What does Compassion mean to you?

Compassion may mean different things based on the context & practice. It can be as simple as a great action toward strangers or extend to massive projects like Bill & Melinda Gates Foundation.

To me, Compassion means “suffering together”. You often have sensitivity, which is an emotional aspect of suffering. It encourages people to help the mental, physical, or emotional pains of another and themselves.

In the psychology context, we may compassionate forward your ingroup(s). People also make trait attributions in ways that benefit their ingroups, just as they make trait attributions that help themselves. (Ingroup Favoritism and Prejudice)

Because our ancestors lived in small social groups that were frequently in conflict with other groups, it was evolutionarily functional for them to view members of other groups as different and potentially dangerous (Brewer & Caporael, 2006; Navarrete, Kurzban, Fessler, & Kirkpatrick, 2004).

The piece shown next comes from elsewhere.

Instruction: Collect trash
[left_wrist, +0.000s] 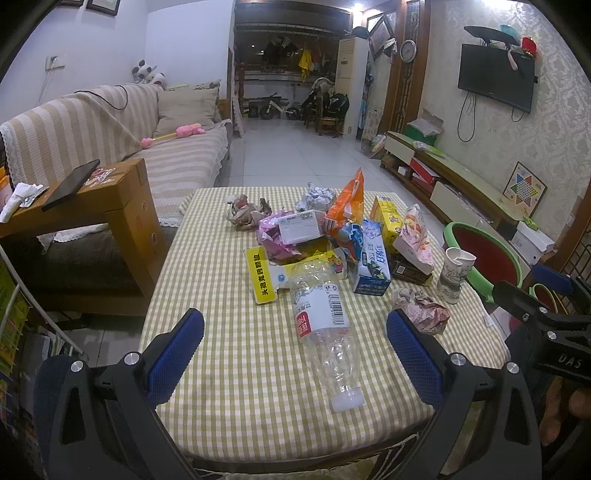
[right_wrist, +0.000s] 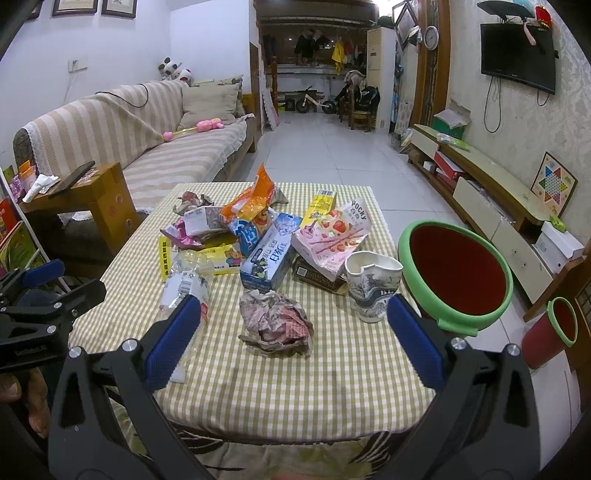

These naturally occurring tendencies may lead us to be more tolerant and compassionate forward certain groups, and in some cases, even to unfairly ignore people from outgroups at some points. In my own experience, let’s say the same tragic event happened in third-world countries vs Asia; I likely feel more compassionate toward Asia’s one because I have more attachment to it.

In order words, our compassion is also conditional at some points, that we may or may not realise. Under pressure and uncertainty, we likely make fast decisions based on those existing biases.


How does it impact us?


Learning more about our bias and human behaviours enrich my understanding of myself and the world around me. By studying and observing how people view others and behave in groups, how attitudes are formed and how social relationships influence individual functioning.

Sometimes, it’s good to think twice and question cultural beliefs, norms or social standards. People can blindly obey forward groups or higher authorities, making us do horrible things like war crimes and horrific human experiments during the Nazis and WWII. Hitler couldn’t have made it all without a handful of followers. What made them follow the orders they were given?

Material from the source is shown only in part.